## TASK PROMPT:
Please write out the lines of the data exactly, beginning with the first and ending with the line containing "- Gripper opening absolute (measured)"; leave the pictures behind.

^^^^

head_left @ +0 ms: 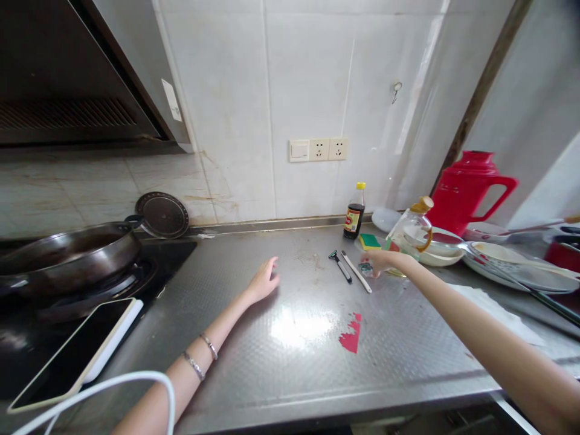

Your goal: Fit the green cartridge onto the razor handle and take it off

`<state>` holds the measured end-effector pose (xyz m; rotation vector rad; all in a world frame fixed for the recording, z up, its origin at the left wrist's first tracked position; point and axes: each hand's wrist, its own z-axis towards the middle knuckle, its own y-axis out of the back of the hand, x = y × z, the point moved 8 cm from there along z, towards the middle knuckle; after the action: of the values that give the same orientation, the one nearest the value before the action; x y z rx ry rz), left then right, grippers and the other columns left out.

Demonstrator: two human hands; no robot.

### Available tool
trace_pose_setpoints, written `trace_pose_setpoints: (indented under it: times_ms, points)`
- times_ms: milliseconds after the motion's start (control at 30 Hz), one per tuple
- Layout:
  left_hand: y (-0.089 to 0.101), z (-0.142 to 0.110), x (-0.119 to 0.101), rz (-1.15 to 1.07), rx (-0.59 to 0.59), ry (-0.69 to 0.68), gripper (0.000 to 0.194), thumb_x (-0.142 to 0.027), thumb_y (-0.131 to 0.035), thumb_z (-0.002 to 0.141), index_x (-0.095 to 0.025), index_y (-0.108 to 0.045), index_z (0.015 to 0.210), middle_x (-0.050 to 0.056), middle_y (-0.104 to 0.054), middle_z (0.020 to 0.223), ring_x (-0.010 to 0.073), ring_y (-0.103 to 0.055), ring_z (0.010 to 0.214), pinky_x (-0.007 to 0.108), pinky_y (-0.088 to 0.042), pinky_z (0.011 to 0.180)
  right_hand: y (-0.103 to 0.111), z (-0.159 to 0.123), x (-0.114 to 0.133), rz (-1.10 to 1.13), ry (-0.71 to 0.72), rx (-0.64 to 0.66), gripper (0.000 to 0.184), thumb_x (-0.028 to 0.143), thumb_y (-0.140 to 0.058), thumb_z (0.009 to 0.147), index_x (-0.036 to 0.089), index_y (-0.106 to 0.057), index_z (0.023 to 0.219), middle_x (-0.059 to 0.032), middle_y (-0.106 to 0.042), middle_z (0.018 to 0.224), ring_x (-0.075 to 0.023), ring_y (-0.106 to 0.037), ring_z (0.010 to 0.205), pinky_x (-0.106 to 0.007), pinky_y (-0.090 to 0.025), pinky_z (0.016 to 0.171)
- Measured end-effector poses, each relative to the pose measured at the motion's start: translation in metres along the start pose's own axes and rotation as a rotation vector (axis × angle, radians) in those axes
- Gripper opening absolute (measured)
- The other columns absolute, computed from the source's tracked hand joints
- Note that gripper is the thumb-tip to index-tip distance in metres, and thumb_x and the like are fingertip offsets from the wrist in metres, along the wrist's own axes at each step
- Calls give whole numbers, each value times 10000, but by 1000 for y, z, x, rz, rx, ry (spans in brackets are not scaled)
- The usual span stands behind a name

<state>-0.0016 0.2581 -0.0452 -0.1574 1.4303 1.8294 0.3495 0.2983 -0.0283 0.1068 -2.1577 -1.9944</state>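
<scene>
My left hand (263, 281) is over the left middle of the steel counter (254, 362), fingers apart and holding nothing. To the right, my right hand (381, 261) is closed at the fingertips on a small dark-green and clear object (365, 267), whose kind I cannot make out. Just left of that object lie a white toothbrush (356, 272) and a black-and-silver razor (341, 267), side by side. Behind my right hand is a green and yellow sponge (370, 242). A glass jug (411, 232) with a wooden stopper stands partly behind my right wrist.
A soy sauce bottle (354, 212) stands near the wall. Bowls and plates (502, 272) and a red thermos (464, 193) crowd the right. A torn red scrap (351, 335) lies in front. At left are a pan (77, 248) on the stove and a phone (75, 353).
</scene>
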Motion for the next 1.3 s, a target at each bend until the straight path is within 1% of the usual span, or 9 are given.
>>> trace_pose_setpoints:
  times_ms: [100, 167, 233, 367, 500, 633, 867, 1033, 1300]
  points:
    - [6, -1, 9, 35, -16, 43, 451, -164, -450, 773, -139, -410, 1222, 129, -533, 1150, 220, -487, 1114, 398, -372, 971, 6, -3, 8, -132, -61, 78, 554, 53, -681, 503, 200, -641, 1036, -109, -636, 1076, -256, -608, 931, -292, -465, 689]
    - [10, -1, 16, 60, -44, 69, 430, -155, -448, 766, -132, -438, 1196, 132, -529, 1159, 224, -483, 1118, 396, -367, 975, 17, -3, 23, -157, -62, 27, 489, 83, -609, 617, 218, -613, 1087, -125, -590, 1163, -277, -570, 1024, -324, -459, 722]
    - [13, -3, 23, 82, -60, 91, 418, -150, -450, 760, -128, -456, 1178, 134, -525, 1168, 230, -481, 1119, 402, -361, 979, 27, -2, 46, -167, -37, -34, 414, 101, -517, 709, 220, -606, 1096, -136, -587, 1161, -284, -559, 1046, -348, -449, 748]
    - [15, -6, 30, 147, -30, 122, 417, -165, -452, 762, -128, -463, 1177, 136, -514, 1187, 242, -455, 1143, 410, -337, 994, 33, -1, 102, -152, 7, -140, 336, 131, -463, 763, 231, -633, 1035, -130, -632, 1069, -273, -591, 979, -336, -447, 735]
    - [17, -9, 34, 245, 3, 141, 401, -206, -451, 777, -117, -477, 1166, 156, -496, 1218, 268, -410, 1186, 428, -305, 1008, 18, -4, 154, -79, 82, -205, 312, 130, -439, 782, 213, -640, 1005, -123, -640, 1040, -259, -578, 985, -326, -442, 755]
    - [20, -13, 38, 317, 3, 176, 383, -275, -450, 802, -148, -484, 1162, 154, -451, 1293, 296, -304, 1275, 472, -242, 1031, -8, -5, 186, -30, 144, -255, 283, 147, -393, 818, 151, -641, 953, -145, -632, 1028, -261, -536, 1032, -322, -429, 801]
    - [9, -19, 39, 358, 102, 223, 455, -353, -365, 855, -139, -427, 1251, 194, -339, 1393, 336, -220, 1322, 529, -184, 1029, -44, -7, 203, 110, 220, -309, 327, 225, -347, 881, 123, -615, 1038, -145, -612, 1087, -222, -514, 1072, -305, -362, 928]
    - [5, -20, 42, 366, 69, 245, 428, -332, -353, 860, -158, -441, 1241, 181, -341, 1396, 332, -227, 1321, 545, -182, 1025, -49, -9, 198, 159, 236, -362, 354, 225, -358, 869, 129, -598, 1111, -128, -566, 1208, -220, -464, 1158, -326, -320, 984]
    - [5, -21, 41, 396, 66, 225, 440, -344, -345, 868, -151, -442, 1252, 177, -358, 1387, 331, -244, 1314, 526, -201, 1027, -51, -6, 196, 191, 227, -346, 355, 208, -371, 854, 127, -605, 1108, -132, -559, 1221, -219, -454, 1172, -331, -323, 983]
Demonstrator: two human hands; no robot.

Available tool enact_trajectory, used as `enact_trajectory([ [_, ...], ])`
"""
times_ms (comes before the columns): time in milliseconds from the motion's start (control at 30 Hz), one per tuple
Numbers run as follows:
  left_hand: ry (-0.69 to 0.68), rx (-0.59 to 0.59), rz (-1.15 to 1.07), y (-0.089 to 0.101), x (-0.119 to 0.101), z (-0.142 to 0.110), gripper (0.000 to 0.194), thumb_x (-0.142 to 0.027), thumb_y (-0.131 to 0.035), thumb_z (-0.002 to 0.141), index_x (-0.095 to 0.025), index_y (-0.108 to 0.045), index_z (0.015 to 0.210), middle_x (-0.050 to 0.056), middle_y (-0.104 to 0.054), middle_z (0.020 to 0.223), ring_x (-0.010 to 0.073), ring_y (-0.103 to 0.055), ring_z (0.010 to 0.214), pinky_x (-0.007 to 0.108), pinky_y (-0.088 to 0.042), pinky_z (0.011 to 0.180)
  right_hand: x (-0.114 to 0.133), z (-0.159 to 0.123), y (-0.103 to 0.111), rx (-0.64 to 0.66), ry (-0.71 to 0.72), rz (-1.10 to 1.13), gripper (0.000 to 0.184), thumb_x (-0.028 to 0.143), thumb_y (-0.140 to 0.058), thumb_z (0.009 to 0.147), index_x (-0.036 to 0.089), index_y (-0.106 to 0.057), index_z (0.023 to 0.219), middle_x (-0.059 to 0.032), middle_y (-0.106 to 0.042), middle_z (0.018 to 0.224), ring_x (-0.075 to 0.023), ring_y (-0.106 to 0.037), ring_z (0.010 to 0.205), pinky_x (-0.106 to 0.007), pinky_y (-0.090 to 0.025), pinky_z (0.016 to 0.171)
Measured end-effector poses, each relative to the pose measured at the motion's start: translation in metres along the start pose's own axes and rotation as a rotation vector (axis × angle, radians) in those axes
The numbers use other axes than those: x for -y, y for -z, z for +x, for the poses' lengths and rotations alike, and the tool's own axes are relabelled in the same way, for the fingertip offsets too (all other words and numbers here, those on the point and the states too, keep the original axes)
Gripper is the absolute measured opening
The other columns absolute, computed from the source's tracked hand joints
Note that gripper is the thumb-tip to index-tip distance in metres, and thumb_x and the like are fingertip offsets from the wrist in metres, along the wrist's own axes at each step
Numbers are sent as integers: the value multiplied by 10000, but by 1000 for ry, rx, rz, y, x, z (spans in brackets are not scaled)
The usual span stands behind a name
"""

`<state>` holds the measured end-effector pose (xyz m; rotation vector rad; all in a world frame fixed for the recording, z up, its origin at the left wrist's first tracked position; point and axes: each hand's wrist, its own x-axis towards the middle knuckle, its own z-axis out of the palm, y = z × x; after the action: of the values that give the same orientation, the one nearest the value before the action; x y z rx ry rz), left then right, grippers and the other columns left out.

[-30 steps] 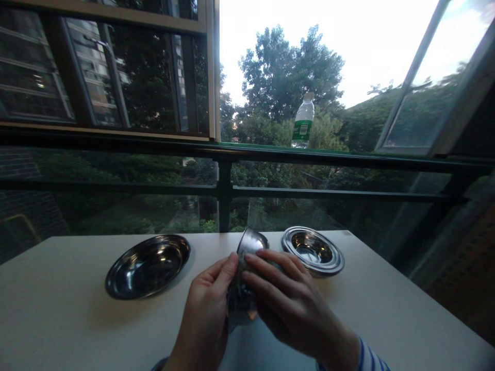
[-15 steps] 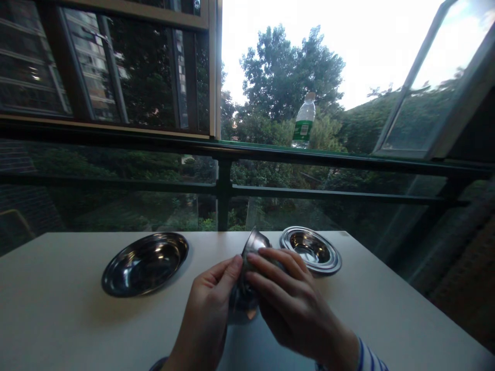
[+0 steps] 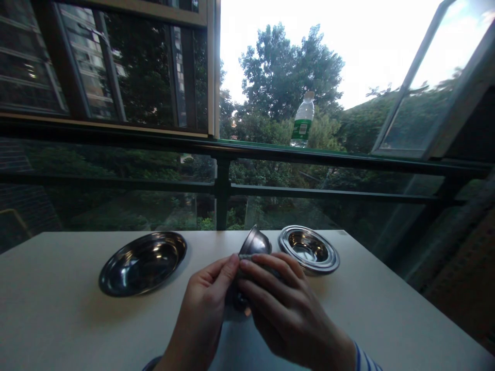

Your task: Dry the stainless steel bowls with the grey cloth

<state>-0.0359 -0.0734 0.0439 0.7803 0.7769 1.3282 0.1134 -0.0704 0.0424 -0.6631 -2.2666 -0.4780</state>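
Near the table's middle, my left hand (image 3: 211, 304) grips the rim of a small steel bowl (image 3: 256, 242), its thumb along the edge. The bowl is tilted on its side, and much of it is hidden behind my hands. My right hand (image 3: 284, 304) lies across the bowl's outer side with its fingers bent together. Under those fingertips a strip of greyish-green cloth or pad (image 3: 246, 256) shows; most of it is covered, so its kind is unclear.
A wide steel bowl (image 3: 143, 264) rests on the white table (image 3: 69, 330) at the left. Several nested steel dishes (image 3: 286, 241) sit at the right. Beyond the table runs a dark railing (image 3: 166, 144), with a green-labelled plastic bottle (image 3: 301, 129) above it. A dark rim (image 3: 151, 364) shows at the bottom edge.
The fingers of my right hand have slid down and slightly left over the bowl, baring more of its upper outer side. My left hand keeps its grip.
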Motion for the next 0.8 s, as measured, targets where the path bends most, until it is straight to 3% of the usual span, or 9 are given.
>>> enact_trajectory([
  [167,-6,-63,-8,-2,2,0,234,-342,-702,670,-140,-714,789,17,-659,624,116,-592,569,201,-465,537,-6,-5,-7,-45,-160,-91,382,190,-468,868,104,-485,1241,-143,-524,1260,-268,-448,1138,-444,-406,909],
  [367,-38,-150,-97,-3,-3,-1,205,-283,-705,673,-143,-708,823,4,-656,629,106,-592,555,185,-454,502,9,-5,-14,-64,-42,-111,404,219,-521,830,97,-524,1215,-162,-512,1232,-287,-451,1082,-426,-436,848],
  [533,5,-106,-110,-2,-1,-3,230,-298,-695,686,-143,-702,856,12,-664,661,109,-598,569,188,-455,495,7,-4,-15,-87,-155,-141,425,207,-504,842,91,-486,1251,-175,-457,1264,-301,-403,1137,-451,-395,893],
  [700,-28,-134,-162,-2,-4,-2,176,-268,-703,680,-145,-704,805,1,-661,638,99,-594,560,178,-454,507,11,-5,-17,-127,-8,-121,382,182,-530,814,120,-545,1191,-134,-512,1204,-267,-444,1092,-411,-392,902],
  [800,-29,-113,-135,-2,-3,-3,191,-278,-695,690,-142,-704,824,5,-664,642,101,-592,557,187,-459,517,7,-4,-15,-136,-70,-122,377,177,-524,823,126,-537,1196,-136,-513,1210,-272,-443,1101,-437,-382,909],
])
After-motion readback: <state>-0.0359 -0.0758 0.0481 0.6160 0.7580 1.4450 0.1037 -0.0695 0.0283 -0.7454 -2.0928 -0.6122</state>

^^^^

## FINISHED TASK:
head_left @ +0 ms: 

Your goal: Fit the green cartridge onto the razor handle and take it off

`<state>` holds the measured end-effector pose (xyz m; rotation vector rad; all in a world frame fixed for the recording, z up, its origin at the left wrist's first tracked position; point and axes: each hand's wrist, its own z-axis towards the middle knuckle, its own y-axis out of the back of the hand, x = y × z, the point moved 8 cm from there along z, towards the middle knuckle; after the action: of the values that give the same orientation, the one nearest the value before the action; x y z rx ry rz), left then right, grippers and the other columns left out.

Demonstrator: two human hands; no robot.

### Available tool
trace_pose_setpoints, written `trace_pose_setpoints: (indented under it: times_ms, points)`
- times_ms: milliseconds after the motion's start (control at 30 Hz), one per tuple
- Layout:
  left_hand: y (-0.089 to 0.101), z (-0.142 to 0.110), x (-0.119 to 0.101), rz (-1.15 to 1.07), rx (-0.59 to 0.59), ry (-0.69 to 0.68), gripper (0.000 to 0.194), thumb_x (-0.142 to 0.027), thumb_y (-0.131 to 0.035), thumb_z (-0.002 to 0.141), index_x (-0.095 to 0.025), index_y (-0.108 to 0.045), index_z (0.015 to 0.210), middle_x (-0.050 to 0.056), middle_y (-0.104 to 0.054), middle_z (0.020 to 0.223), ring_x (-0.010 to 0.073), ring_y (-0.103 to 0.055), ring_z (0.010 to 0.214), pinky_x (-0.007 to 0.108), pinky_y (-0.088 to 0.042), pinky_z (0.011 to 0.180)
  right_hand: y (-0.103 to 0.111), z (-0.159 to 0.123), x (-0.114 to 0.133), rz (-1.10 to 1.13), ry (-0.71 to 0.72), rx (-0.64 to 0.66), gripper (0.000 to 0.184), thumb_x (-0.028 to 0.143), thumb_y (-0.140 to 0.058), thumb_z (0.009 to 0.147), index_x (-0.036 to 0.089), index_y (-0.106 to 0.057), index_z (0.023 to 0.219), middle_x (-0.059 to 0.032), middle_y (-0.106 to 0.042), middle_z (0.018 to 0.224), ring_x (-0.075 to 0.023), ring_y (-0.106 to 0.037), ring_z (0.010 to 0.205), pinky_x (-0.106 to 0.007), pinky_y (-0.090 to 0.025), pinky_z (0.016 to 0.171)
- Measured end-effector poses, each relative to the pose measured at the motion's start: translation in metres along the start pose's own axes and rotation as a rotation vector (axis × angle, radians) in those axes
- Gripper opening absolute (measured)

That completes the exercise.